Search term "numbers": please show all lines in the listing that contain it.

#### Recorded data
* * * * *

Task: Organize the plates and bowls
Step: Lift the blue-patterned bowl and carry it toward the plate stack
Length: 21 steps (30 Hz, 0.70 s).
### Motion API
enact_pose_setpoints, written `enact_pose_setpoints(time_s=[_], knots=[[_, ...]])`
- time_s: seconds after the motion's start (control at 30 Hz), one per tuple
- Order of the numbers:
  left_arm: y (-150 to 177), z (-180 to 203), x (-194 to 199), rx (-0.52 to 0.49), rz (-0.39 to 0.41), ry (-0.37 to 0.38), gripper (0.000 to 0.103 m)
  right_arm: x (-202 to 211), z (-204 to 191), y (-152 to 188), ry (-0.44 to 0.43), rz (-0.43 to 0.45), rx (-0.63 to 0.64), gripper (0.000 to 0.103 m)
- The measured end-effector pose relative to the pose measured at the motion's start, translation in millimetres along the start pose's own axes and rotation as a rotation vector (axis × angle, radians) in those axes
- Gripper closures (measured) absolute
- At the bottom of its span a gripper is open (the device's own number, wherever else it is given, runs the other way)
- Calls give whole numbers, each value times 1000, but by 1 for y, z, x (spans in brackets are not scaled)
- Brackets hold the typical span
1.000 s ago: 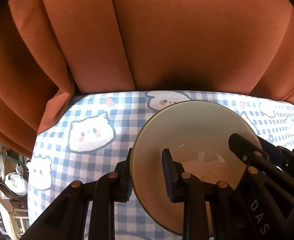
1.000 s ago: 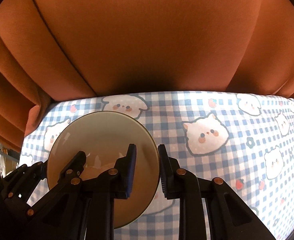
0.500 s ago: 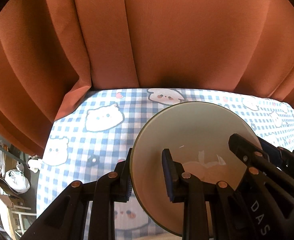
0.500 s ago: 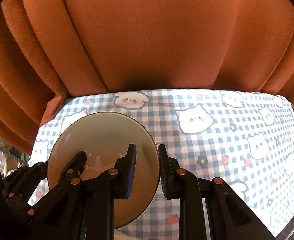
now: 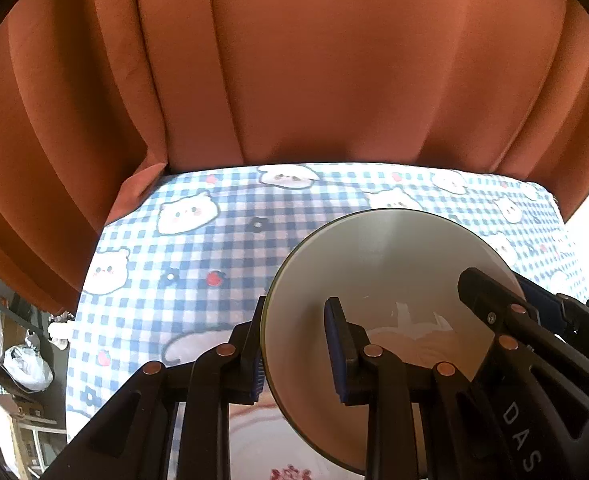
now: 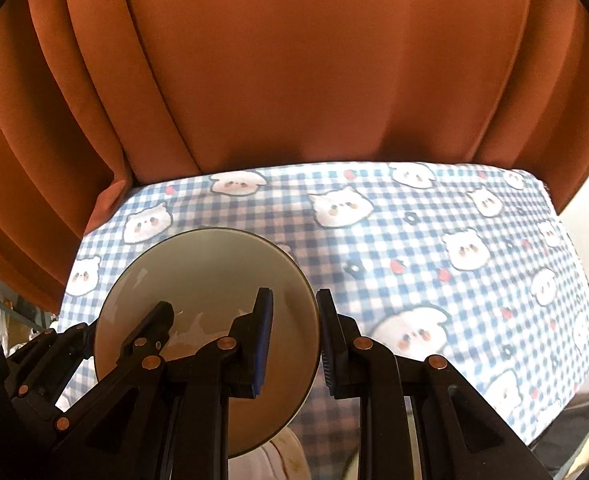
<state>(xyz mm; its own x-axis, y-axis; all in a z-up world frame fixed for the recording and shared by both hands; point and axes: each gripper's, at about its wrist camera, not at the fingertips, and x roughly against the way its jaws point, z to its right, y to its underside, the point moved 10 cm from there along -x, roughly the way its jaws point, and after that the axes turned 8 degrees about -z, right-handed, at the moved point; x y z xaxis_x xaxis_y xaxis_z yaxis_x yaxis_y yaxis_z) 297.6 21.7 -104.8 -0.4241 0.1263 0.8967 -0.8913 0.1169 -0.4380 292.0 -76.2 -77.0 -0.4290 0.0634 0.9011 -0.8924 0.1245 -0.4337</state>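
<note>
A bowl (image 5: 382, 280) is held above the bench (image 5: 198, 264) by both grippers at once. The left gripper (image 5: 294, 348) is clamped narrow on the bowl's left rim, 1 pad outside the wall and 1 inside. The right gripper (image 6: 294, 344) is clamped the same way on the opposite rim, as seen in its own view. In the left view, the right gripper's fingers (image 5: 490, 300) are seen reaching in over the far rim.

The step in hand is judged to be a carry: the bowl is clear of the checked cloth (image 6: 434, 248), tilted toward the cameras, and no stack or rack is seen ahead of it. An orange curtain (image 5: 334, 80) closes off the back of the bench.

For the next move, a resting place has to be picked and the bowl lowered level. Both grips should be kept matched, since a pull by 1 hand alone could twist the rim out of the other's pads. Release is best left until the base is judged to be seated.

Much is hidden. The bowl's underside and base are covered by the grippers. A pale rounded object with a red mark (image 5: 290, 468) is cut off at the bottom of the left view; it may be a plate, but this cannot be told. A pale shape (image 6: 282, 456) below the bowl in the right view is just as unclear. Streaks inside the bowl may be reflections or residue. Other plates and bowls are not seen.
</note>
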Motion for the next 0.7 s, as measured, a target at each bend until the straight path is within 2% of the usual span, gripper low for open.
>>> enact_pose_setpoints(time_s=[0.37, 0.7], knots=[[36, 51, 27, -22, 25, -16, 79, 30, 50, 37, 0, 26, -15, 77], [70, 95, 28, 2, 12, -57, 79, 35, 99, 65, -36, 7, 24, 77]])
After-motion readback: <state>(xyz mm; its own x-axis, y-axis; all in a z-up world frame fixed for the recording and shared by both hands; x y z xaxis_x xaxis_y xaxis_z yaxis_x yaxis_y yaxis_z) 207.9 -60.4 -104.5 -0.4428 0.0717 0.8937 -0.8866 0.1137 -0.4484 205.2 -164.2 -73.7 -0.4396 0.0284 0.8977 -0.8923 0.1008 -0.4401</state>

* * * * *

#### Your response
- Order of the numbers:
- Calls give whole numbers, each value times 1000, but by 1 for y, z, x (spans in brackets are not scaled)

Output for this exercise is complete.